In recognition of the difficulty in acquiring proper feedback, a mechanism is built into the DataView screen mode, making it easy for the maintenance group receiving and using the report to inform the software application as to work performed or not performed. This is one of the learning tools within the software.

Buttons can be easily checked to indicate pertinent maintenance performed. Additional comments can be added to a text box to further clarify mechanical work performed, or as-found conditions.

Pump Report
This report for a hydraulic vane pump shows a detailed, logically presented comment stream, organized by action, reasoning, then lube maintenance items. Notational comments offer further clarification as appropriate. Mechanical action that might be considered is printed in red text so that it stands out, but follows diagnostics comments.

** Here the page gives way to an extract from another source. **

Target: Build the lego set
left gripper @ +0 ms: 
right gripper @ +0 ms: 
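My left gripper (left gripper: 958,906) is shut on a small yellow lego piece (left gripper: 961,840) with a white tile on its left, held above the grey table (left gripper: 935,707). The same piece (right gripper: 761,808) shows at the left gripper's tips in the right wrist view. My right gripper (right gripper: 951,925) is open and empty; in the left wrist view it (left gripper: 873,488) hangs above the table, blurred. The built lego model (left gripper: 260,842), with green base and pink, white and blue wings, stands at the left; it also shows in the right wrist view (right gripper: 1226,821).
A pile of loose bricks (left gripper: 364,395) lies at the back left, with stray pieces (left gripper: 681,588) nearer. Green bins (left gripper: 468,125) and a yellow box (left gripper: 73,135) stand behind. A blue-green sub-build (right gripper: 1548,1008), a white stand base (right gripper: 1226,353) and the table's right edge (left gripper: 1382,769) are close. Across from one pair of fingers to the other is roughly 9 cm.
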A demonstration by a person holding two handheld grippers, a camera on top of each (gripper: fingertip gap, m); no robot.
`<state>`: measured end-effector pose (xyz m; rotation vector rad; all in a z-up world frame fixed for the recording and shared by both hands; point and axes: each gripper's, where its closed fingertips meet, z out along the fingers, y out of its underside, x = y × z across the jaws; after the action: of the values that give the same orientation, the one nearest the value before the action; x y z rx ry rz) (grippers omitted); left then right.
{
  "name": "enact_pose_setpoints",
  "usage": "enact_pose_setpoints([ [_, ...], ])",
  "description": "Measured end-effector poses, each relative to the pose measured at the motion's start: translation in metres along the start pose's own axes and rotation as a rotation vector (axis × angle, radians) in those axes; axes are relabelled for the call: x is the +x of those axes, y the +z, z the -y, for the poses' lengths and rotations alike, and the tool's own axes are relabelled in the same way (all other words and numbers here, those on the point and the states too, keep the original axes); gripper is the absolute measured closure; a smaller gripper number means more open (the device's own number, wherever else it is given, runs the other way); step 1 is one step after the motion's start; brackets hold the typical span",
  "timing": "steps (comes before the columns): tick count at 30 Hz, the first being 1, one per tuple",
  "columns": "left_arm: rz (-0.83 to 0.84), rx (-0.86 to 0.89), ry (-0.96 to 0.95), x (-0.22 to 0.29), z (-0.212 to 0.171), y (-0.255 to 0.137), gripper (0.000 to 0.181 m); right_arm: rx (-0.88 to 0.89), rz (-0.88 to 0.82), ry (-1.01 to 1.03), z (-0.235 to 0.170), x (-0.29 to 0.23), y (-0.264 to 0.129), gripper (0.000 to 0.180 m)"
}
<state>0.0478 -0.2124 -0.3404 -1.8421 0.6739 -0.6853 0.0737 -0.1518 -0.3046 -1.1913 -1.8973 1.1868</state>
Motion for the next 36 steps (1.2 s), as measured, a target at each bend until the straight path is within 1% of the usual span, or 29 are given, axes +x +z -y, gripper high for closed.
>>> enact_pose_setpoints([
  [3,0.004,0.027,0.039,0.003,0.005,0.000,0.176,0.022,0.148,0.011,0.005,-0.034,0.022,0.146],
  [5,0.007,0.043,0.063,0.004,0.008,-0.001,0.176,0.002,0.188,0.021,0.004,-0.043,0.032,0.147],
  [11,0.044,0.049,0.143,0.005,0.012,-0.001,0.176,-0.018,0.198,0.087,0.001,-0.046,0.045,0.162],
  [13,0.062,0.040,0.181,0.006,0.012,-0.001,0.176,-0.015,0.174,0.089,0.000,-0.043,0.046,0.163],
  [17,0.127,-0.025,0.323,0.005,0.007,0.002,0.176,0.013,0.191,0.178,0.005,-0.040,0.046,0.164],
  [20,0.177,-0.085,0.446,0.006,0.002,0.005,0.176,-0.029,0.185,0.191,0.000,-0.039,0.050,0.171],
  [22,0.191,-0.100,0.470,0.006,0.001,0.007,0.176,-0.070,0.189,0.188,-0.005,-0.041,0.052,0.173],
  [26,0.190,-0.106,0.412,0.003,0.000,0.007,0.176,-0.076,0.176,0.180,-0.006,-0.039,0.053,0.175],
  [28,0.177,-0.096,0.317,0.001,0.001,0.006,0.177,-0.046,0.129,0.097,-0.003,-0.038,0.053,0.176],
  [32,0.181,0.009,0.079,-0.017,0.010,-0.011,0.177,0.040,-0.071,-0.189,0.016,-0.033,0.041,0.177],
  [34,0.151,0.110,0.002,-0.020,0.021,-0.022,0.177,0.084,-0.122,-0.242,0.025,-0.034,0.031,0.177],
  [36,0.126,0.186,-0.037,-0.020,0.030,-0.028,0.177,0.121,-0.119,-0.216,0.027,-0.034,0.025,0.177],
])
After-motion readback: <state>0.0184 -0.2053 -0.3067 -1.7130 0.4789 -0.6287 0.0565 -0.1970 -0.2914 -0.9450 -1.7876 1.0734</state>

Mechanical action is only advised pending results of diagnostic actions, thus a mechanic should first take noninvasive action to ascertain if a mechanical inspection is justifiably indicated. Further, this is the opportunity for the mechanic or operator to insert his own valuable observations on-site into the diagnostic and decision-making equation.


Oil analysis will continue to be a highly-valued maintenance tool, but it could use some help in reaching 21st-century standards when it comes to data evaluation and report commentary rendering. In this area, technology has heretofore been sparingly applied; however, a new approach is now available.

Prescient is a significant step in that direction.